_What to do_. Copy each line of the material below that includes the string "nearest".
◇ ◇ ◇ ◇ ◇
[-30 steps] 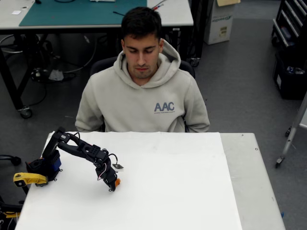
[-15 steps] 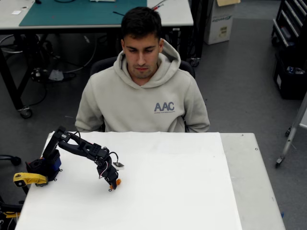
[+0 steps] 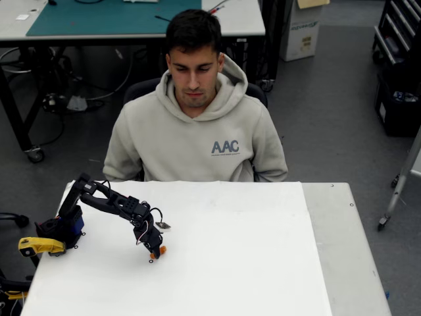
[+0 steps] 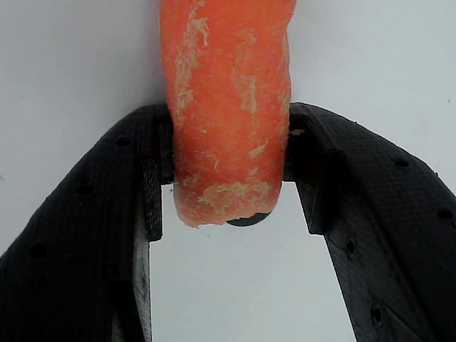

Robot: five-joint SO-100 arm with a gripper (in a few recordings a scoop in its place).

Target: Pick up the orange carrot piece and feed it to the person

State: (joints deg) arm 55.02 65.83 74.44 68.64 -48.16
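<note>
On the left side of the white table point(image 3: 263, 263) in the overhead view, the black arm reaches down and rightward from its base, its gripper point(image 3: 156, 252) low over the surface and closed on the orange carrot piece point(image 3: 158, 251), a small orange spot at the fingertips. In the wrist view the two black fingers point(image 4: 149, 192) press against either side of the stub, which runs lengthwise away from the camera, its cut end point(image 4: 221, 203) sitting between the pads and the rest sticking out past the tips. Whether the piece is touching the tabletop or just clear of it cannot be told. Further right and beyond the table's far edge sits the person point(image 3: 197, 125) in a pale hoodie, head bowed toward the table. From the gripper, the face lies up and to the right, well apart; the carrot's free end would likely have to swing that way.
</note>
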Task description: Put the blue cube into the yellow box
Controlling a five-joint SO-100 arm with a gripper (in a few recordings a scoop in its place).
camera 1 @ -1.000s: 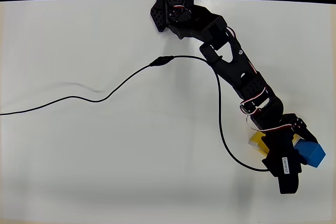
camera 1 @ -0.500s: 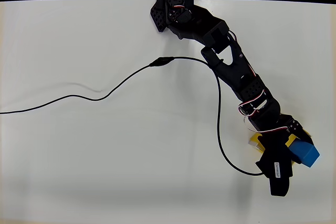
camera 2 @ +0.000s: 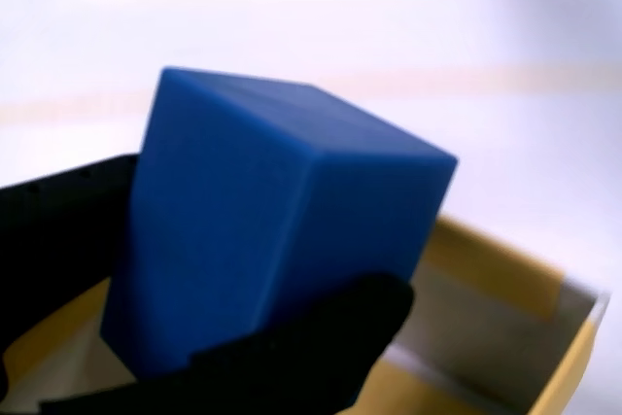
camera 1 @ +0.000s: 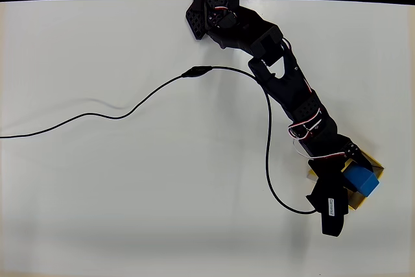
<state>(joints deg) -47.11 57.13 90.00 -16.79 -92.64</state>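
The pincer (camera 1: pixel 350 183) is closed on the blue cube (camera 1: pixel 360 180), gripping it from the sides; in the wrist view the cube (camera 2: pixel 272 230) sits between the dark fingers (camera 2: pixel 321 347), tilted, with the yellow box (camera 2: pixel 525 337) open beneath and behind it; from overhead the cube hangs over the yellow box (camera 1: pixel 375 172), which lies near the right edge of the white table (camera 1: pixel 130 192), partly hidden under the arm; a black cable (camera 1: pixel 130 109) trails across the table to the left, well apart from the box; the pick-up looks done and the carry nearly so; what is left, by my judgement, is lowering the cube inside the walls and letting go; whether it touches the floor of the box yet I cannot tell
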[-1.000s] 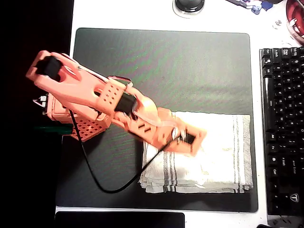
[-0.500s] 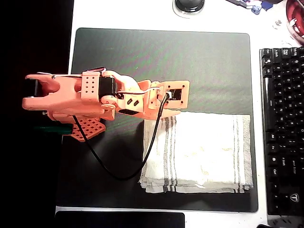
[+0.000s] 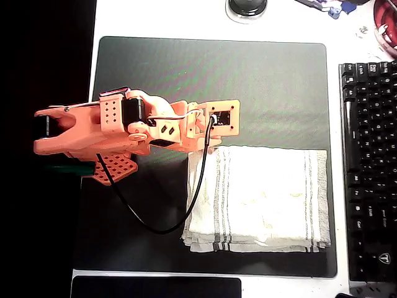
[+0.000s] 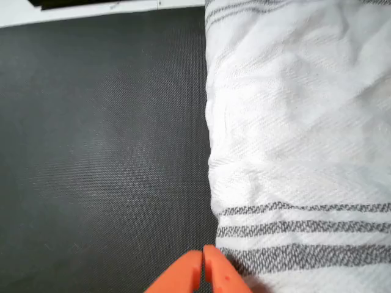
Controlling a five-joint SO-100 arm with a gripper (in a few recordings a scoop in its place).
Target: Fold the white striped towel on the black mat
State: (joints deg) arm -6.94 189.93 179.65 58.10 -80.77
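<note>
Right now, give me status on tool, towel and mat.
Tool shut, empty, at the towel's edge. White striped towel lies folded in layers on black mat. Nothing in the way; keyboard sits off the mat.

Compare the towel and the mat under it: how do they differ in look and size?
The white striped towel is off-white with grey stripes; the black mat is plain dark. The towel is wrinkled and layered, the mat flat and smooth. The towel is far smaller than the mat. Both are rectangular.

Orange plastic arm [image 3: 118, 127] with perforated panels, black motor blocks, and a black cable [image 3: 155, 217] looping off it; claw [image 4: 203, 262] tips pointed, orange.
</note>
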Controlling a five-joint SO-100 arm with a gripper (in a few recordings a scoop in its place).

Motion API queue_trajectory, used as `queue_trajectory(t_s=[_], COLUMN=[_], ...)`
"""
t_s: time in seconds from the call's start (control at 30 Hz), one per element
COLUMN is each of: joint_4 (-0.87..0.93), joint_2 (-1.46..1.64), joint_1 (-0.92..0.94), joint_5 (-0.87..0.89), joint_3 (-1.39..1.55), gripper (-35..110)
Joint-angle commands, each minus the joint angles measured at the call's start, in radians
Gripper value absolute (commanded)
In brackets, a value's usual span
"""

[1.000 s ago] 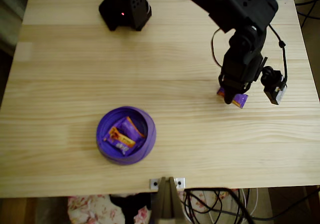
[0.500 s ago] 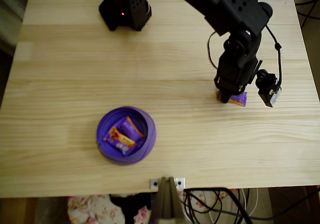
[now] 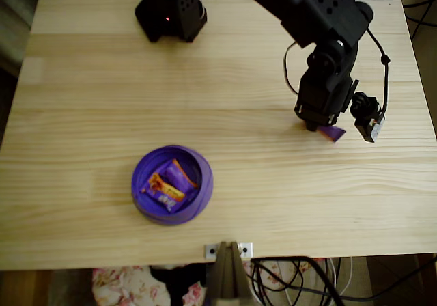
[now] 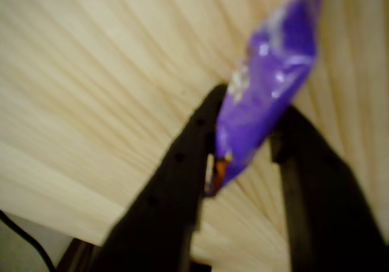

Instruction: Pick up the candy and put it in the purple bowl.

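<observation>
We see the black gripper (image 4: 243, 132) pinching the candy (image 4: 267, 78), shiny purple wrapper, orange end, over the pale wood-grain table (image 3: 82, 115). The round purple bowl (image 3: 140, 197), well apart at lower left, already holds wrapped bars (image 3: 167, 182).

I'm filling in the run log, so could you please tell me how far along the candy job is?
Done: two candies already lie in the purple bowl. In hand: the gripper is shut on another candy at the table's right side in the overhead view. Left: carrying it to the bowl and releasing.
</observation>
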Motion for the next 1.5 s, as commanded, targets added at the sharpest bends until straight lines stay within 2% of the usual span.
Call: queue_trajectory(t_s=[0.0,0.53,0.77,1.1,1.47], joint_4=[0.011,0.051,0.106,0.143,0.026], joint_2=[0.094,0.247,0.379,0.555,0.684], joint_1=[-0.002,0.072,0.146,0.422,0.712], joint_5=[-0.012,-0.101,-0.204,-0.456,-0.742], joint_3=[-0.02,-0.011,-0.009,0.095,0.296], gripper=[2,0,0,0,0])
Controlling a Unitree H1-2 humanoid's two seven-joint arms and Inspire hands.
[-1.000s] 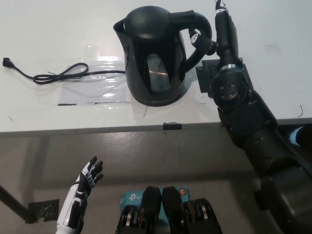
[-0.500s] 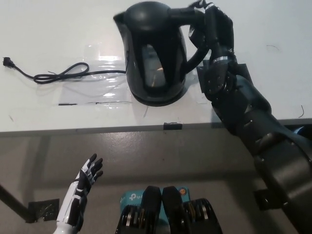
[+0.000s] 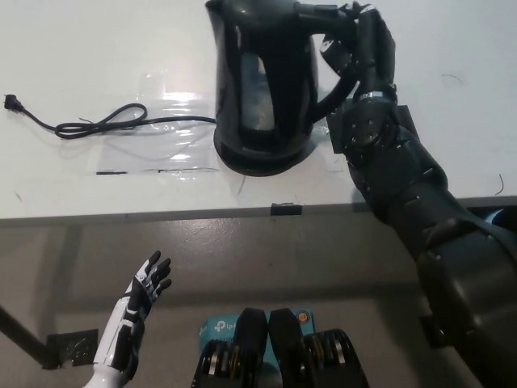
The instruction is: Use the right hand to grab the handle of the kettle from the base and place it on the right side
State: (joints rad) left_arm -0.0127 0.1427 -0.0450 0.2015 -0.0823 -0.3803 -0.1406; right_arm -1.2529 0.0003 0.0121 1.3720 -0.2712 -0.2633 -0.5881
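White table: right hand is clasping the handle, lifting the kettle, now risen and separating from its base; left hand is hanging open below.

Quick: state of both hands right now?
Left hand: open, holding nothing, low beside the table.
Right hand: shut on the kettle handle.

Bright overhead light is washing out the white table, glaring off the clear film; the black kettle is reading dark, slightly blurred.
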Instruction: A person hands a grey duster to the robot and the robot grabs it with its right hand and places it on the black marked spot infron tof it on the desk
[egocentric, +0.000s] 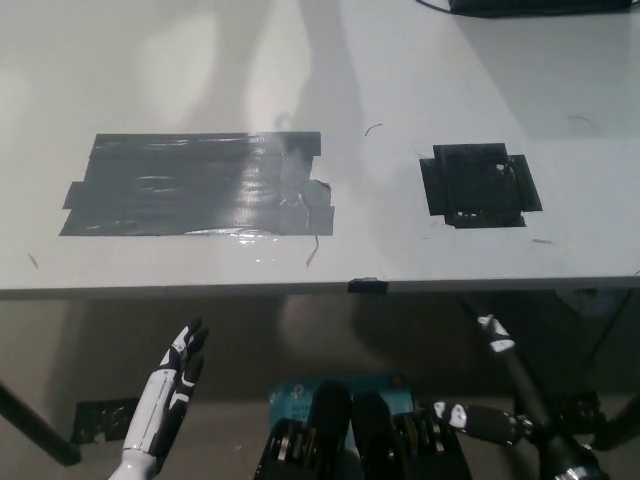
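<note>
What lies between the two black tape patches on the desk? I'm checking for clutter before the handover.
In the head view, only bare grey desk lies between the large tape patch and the small tape patch, apart from a faint curved mark.

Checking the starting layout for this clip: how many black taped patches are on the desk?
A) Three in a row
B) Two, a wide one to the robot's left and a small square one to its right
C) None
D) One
B: a wide tape patch lies on the left part of the desk, and a small square patch lies to the right; no duster is in view.

Probably a lab: white desk (300, 60) with black tape patches (200, 185).
</note>
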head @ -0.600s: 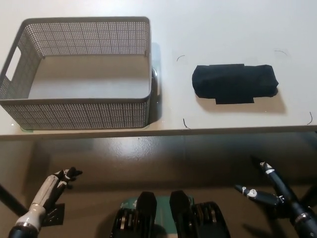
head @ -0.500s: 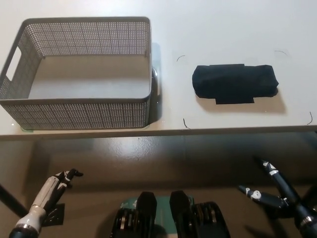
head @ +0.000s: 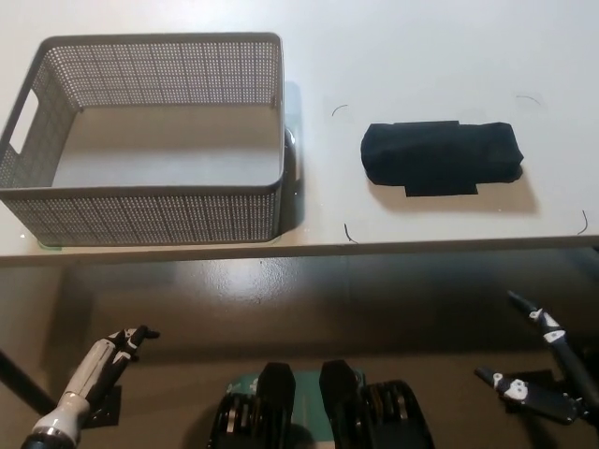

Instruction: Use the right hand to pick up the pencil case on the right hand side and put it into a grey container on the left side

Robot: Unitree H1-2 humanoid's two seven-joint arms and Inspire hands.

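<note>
1. Judging the task as not yet begun: pencil case (head: 440,158) lying untouched on the white table (head: 421,56), at about 2 o'clock from the picture's centre, well apart from both hands.
2. Hanging low below the table's front edge at about 4 o'clock: black right hand (head: 543,374), fingers spread apart, holding nothing.
3. Resting at about 7 o'clock, also under the table edge: white left hand (head: 120,344), nothing in it; fingers too small to read, so cannot tell how far open.
4. Calling next, by judgement, for lifting the right hand up over the table edge toward 1 o'clock, above the case, then closing across its short width.
5. Looking like a soft, dark, oblong pouch lying lengthwise from 9 to 3 o'clock, with a flat flap jutting at its near side.
6. Waiting at 10 o'clock: grey mesh basket (head: 150,217), open-topped, nothing showing inside, just apart from the case.
</note>
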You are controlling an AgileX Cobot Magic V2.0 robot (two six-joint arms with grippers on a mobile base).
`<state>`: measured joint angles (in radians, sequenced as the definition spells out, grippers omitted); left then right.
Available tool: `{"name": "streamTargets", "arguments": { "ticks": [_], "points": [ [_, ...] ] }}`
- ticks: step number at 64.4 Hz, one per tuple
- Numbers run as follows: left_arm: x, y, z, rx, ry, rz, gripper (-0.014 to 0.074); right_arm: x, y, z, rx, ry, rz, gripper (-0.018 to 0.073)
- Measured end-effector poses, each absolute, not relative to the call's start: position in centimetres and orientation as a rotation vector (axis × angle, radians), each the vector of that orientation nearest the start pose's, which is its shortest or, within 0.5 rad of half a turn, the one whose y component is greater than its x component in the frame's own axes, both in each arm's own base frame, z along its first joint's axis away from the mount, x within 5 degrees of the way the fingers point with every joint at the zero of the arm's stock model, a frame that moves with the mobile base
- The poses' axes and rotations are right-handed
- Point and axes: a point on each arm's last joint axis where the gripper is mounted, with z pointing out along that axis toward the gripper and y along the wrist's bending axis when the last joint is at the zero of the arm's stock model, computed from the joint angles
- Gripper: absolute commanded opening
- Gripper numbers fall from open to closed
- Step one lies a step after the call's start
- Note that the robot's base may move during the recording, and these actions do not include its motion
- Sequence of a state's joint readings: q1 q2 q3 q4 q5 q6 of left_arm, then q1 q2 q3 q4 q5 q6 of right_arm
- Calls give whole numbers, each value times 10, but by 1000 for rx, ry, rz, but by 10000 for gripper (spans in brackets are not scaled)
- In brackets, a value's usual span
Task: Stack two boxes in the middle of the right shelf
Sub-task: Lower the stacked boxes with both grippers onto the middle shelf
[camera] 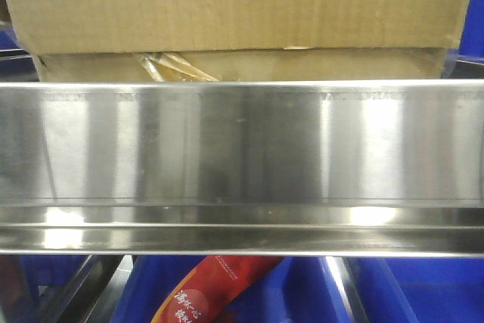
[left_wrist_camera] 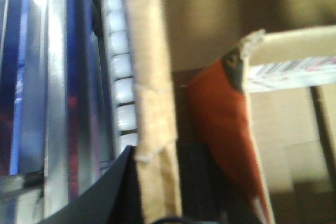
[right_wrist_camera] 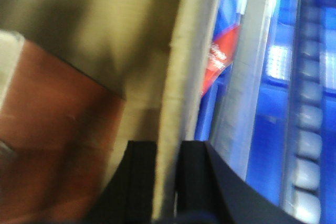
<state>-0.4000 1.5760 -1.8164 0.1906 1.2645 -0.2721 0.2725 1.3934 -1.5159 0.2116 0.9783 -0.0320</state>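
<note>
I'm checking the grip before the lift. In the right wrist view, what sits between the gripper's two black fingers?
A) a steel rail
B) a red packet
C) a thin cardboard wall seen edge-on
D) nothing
C: in the right wrist view a pale cardboard wall runs edge-on down into the right gripper, with one black finger close on each side of it.
</note>
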Motion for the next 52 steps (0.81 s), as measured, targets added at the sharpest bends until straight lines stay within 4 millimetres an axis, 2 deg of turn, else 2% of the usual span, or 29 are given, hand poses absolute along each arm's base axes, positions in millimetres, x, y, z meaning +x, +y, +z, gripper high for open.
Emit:
{"name": "streamTargets", "arguments": {
  "ticks": [3,6,10,12,15,16,30,35,38,43,52],
  "points": [
    [306,-111,436,157,2461,-33,102,279,95,419,-304,2327,386,247],
    [306,-111,435,158,2458,-35,236,279,95,418,-310,2341,381,386],
    [307,-111,435,158,2452,-29,412,279,94,416,-313,2352,376,521],
    [307,-111,435,158,2451,-24,499,280,94,416,-312,2352,372,570],
    [307,-111,435,158,2448,-19,619,279,93,417,-312,2350,367,571],
    [307,-110,435,158,2448,-18,629,279,93,417,-312,2350,367,568],
    [303,-108,441,155,2427,-23,429,265,89,440,-305,2250,374,566],
    [295,-106,450,151,2397,-44,336,253,86,452,-304,2208,377,512],
    [288,-103,457,146,2373,-57,279,245,84,458,-303,2182,379,452],
    [274,-98,470,138,2333,-82,165,230,79,470,-302,2134,382,284],
    [239,-83,490,126,2265,-111,-58,199,71,484,-315,2062,378,-84]
  ]
}}
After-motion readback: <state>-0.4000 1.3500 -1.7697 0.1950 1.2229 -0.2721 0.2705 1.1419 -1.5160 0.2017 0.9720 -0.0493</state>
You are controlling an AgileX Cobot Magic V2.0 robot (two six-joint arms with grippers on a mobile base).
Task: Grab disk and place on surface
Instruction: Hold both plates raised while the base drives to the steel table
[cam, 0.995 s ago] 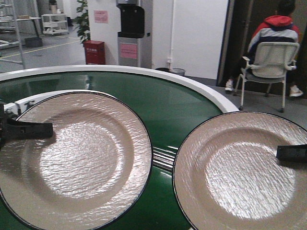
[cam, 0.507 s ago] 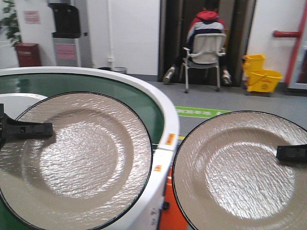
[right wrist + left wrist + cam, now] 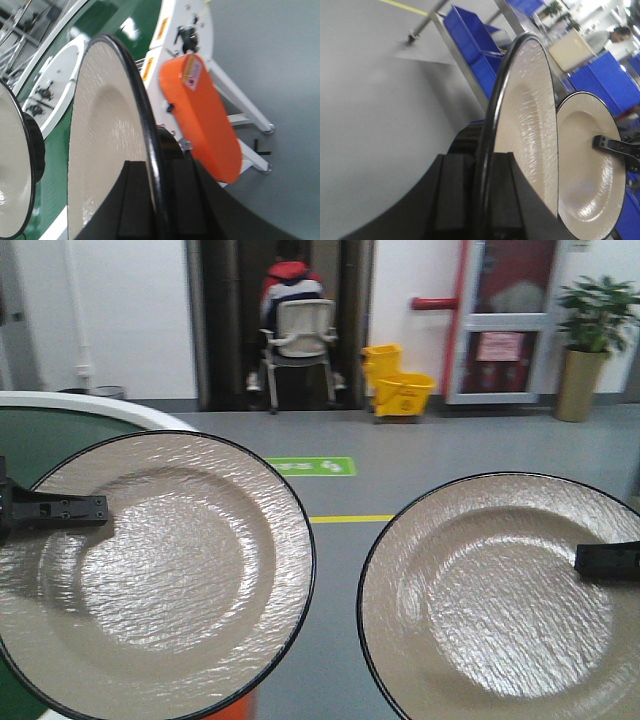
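Note:
I hold two beige textured disks with black rims, side by side in the air. My left gripper (image 3: pixel 100 509) is shut on the left disk (image 3: pixel 160 580) at its left rim, and the wrist view shows the rim pinched between the pads of this gripper (image 3: pixel 487 200). My right gripper (image 3: pixel 582 560) is shut on the right disk (image 3: pixel 490 610) at its right rim, which likewise sits clamped between the pads of that gripper (image 3: pixel 159 200). The surface is out of view.
The green conveyor belt (image 3: pixel 40 435) with its white rim lies at the far left, above an orange cover (image 3: pixel 205 115). Grey floor spreads ahead. A seated person (image 3: pixel 293 300), a yellow mop bucket (image 3: pixel 400 385) and a potted plant (image 3: pixel 588 335) stand far back. Blue bins (image 3: pixel 475 35) line a rack.
The whole view has swung to the right: the conveyor has slid off to the left and open floor now lies under both disks. Both disks stay gripped in the same pose.

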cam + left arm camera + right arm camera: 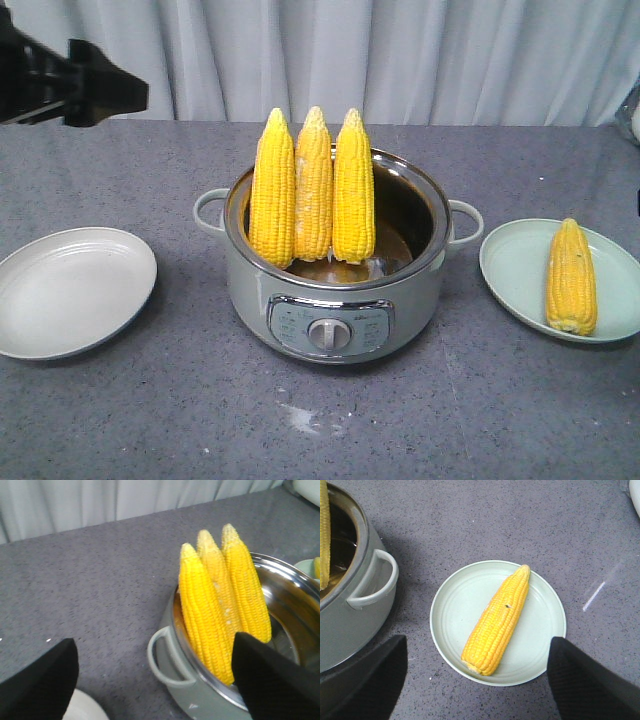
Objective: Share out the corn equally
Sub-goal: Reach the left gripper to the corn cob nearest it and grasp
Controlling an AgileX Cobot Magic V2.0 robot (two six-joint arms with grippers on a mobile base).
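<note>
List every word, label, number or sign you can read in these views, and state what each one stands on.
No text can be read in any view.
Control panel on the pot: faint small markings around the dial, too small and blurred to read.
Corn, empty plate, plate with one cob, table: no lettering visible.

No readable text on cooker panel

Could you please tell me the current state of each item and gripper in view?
Electric pot, uncovered.
Three corn cobs, standing upright in it, leaning on its rim.
Fourth corn cob, lying flat on the right plate.
Left plate, empty.
Left gripper, open, empty.
Right gripper, open, empty.
</note>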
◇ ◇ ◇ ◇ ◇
_Written solution_.
- Measured end-effector poses, each absolute, not relative to the call's start: position in centimetres and orientation as a rotation vector (axis × angle, radians), each the vector of that orientation nearest the start pose's, which is its shortest or, within 0.5 rad of half a turn, the one whose y component is greater than its x component in the frame's own axes, both in each arm's own base frame, z along its first joint's axis away from the mount, x within 5 degrees of the way the fingers point with every joint at the zero of the arm's stock model, a frame that moves with the mobile base
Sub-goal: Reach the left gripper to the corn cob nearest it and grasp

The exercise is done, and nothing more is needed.